# DIRECTIONS FOR THIS TASK
All lines holding the word "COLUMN" are to be copied from the records beneath.

# Records from a data source

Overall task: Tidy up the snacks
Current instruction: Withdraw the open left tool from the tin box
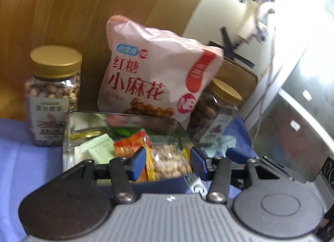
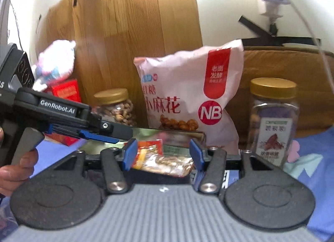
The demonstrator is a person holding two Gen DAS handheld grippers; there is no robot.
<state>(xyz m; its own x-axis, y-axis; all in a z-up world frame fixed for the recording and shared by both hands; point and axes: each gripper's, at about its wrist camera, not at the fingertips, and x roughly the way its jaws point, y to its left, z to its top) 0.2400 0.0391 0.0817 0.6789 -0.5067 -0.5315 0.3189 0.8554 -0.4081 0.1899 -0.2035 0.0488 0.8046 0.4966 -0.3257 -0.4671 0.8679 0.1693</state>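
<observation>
**A:** How does the left gripper (image 1: 168,163) stand?

**B:** Partly open. The clear nut packet (image 1: 171,160) shows in the gap, but the pads don't seem to press on it, so I'd say it holds nothing. The right gripper (image 2: 162,156) is the same: jaws apart, packets seen between them, no visible grip.

**A:** And the snacks?

**B:** Dead ahead at twelve o'clock in the open metal tin (image 1: 68,129). The nut packet lies nearest, with an orange packet (image 1: 129,144) at eleven and a pale green one (image 1: 98,148) at ten. Behind the tin at twelve, a pink bag (image 1: 150,75) leans on the wood panel. Gold-lidded jars stand at ten (image 1: 52,96) and two (image 1: 215,112), all on a blue cloth (image 1: 20,158).

**A:** What is the step, then?

**B:** Settling the small packets in the tin, I'd judge. In the right wrist view, the left gripper reaches in from nine o'clock over the same tin, so the two are crowded. Work one at a time.

**A:** Any other care?

**B:** Come down from above, clear of the tin's rim. Pinch a packet by its sealed edge, not its middle. Nudging the tin back could tip the bag.
</observation>
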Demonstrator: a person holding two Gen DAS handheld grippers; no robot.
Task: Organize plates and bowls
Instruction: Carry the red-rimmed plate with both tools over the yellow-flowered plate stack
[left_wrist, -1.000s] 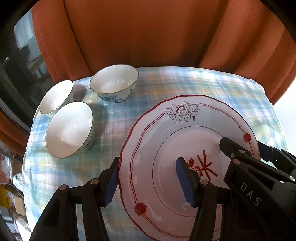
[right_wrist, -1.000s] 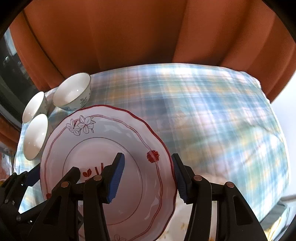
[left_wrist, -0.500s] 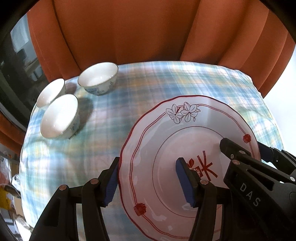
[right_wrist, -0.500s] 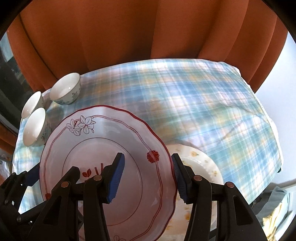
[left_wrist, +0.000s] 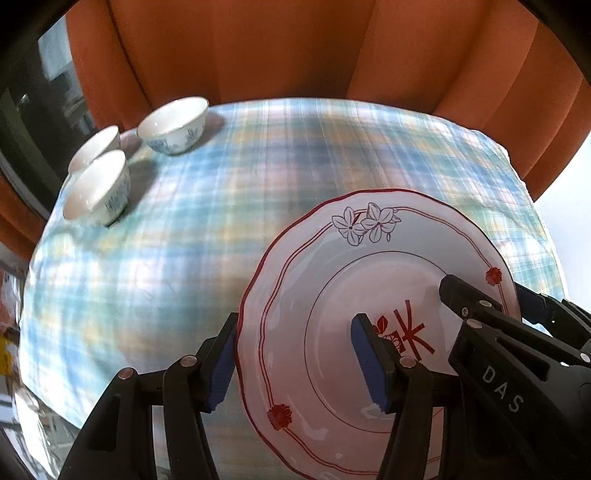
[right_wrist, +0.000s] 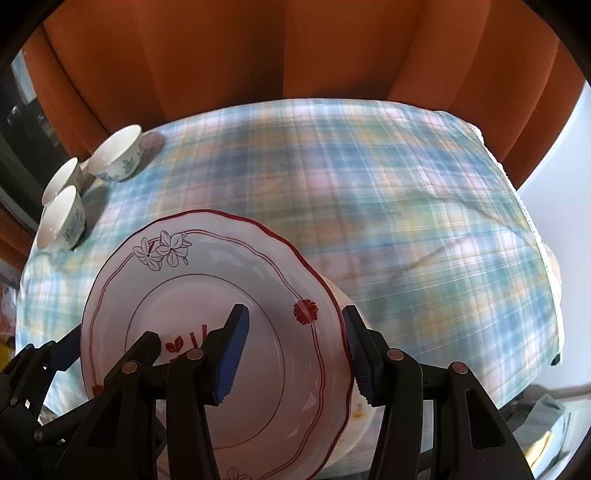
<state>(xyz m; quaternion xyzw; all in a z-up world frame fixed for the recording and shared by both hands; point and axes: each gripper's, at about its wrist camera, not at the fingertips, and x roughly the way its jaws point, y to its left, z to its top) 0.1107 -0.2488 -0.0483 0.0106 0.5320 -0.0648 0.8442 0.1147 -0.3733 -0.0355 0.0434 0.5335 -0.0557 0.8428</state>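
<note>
Left gripper (left_wrist: 295, 356): fingers partly closed, clamped across the left rim of the red-trimmed plate (left_wrist: 332, 280). One blue pad (left_wrist: 369, 363) sits on the plate's top face, the other under the rim.

Right gripper (right_wrist: 295, 350): same opening, pinching the plate's right rim, one pad on the face and one outside the edge. From the left wrist view I see it coming in from the right with a finger over the plate face.

The plate is held by both, over the near edge of the table; I can't tell whether it is clear of the plaid tablecloth (right_wrist: 369, 177).

Under the plate's right side, right wrist view shows a second plate (right_wrist: 356, 417), pale with yellowish marks, mostly hidden, at the near edge.

Far left corner: three white-and-blue bowls (left_wrist: 173, 125), upright and clustered close; I can't tell if they touch.

Orange curtain (right_wrist: 295, 48) hangs behind the far edge.
</note>
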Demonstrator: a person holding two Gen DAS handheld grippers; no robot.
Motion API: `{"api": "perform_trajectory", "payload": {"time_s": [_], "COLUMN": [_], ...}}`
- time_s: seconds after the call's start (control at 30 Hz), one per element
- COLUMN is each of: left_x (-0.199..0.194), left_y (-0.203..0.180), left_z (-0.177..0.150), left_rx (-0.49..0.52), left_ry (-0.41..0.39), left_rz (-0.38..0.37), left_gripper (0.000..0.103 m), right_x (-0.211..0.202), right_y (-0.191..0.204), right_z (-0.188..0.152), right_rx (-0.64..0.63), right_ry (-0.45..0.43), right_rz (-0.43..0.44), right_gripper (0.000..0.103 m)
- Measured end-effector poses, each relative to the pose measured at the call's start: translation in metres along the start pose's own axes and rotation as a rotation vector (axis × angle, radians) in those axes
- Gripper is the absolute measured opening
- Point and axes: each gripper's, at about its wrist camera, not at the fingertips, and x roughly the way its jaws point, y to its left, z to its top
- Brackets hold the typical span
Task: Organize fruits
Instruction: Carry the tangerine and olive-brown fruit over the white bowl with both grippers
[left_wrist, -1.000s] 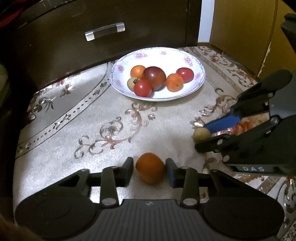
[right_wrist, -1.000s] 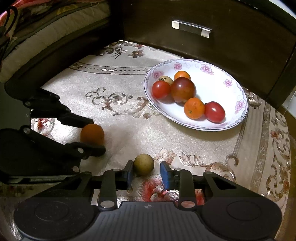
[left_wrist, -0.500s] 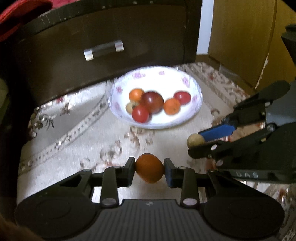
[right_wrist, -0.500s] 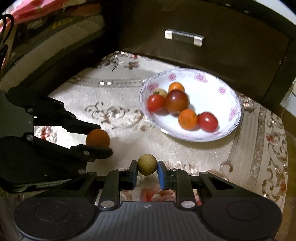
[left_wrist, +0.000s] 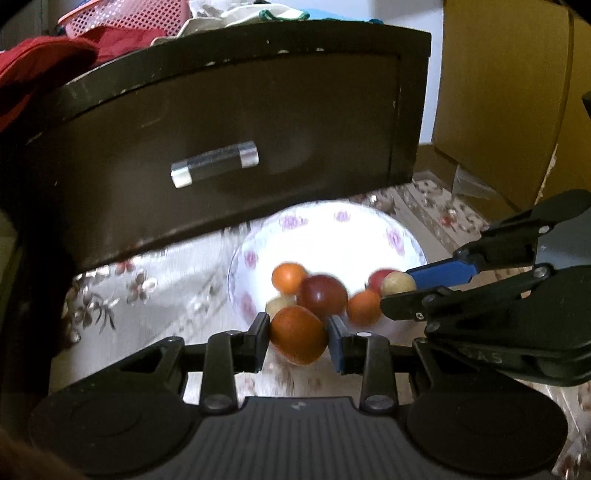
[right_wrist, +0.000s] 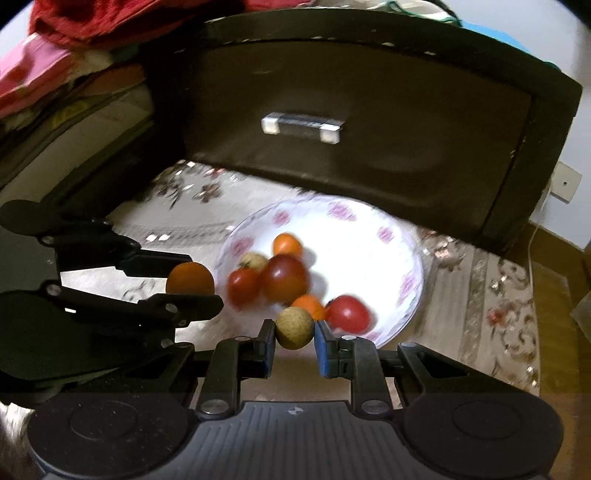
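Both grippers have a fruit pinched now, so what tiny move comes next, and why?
Probably carry both a little farther forward over the white bowl before letting go. The left gripper clamps an orange fruit and the right gripper a small tan fruit, both near the bowl's front rim, where five fruits already sit.

Faint lettering on one tool; nothing else carries readable writing.
In the left wrist view, the dark body of the right tool (left_wrist: 399, 291) bears pale raised letters near its lower edge, partly blurred, the last two appearing to be "AS". The bowl (left_wrist: 402, 236) shows only printed pink flowers, with no words or numbers.
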Motion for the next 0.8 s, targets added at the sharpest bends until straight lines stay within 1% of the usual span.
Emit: {"api": "perform_trajectory", "payload": {"time_s": [0.27,0.47,0.8], "left_x": [0.023,0.035,0.040], "left_y": [-0.002,0.002,0.003], "left_z": [0.016,0.017,0.019], "left_rx": [0.010,-0.003,-0.010], "left_ry": [-0.019,-0.014,-0.018], "left_rz": [0.005,0.002,0.010], "left_gripper": [0.039,0.039,0.038], "right_x": [0.018,0.028,0.037], "right_y": [-0.021,-0.028,-0.032], "right_z": [0.014,0.018,0.021], "right_rx": [0.032,0.037,0.050], "right_ry": [-0.018,-0.019,-0.022], "right_rz": [-0.043,-0.052,-0.052], "right_gripper": [0.020,0.020,0.021]}}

# WRITTEN ANSWER
Motion API: `{"api": "perform_trajectory", "payload": {"time_s": [_], "COLUMN": [_], ...}}`
- COLUMN is each of: left_x (-0.199..0.194), left_y (-0.203..0.180), left_z (-0.177..0.150), left_rx (-0.49..0.52), left_ry (-0.41..0.39), left_rz (-0.38..0.37), left_gripper (0.000..0.103 m), right_x (-0.211..0.202), right_y (-0.191..0.204), right_z (-0.188..0.152), right_rx (-0.64..0.63), right_ry (-0.45..0.43), right_rz (-0.43..0.44), right_gripper (0.000..0.103 m)

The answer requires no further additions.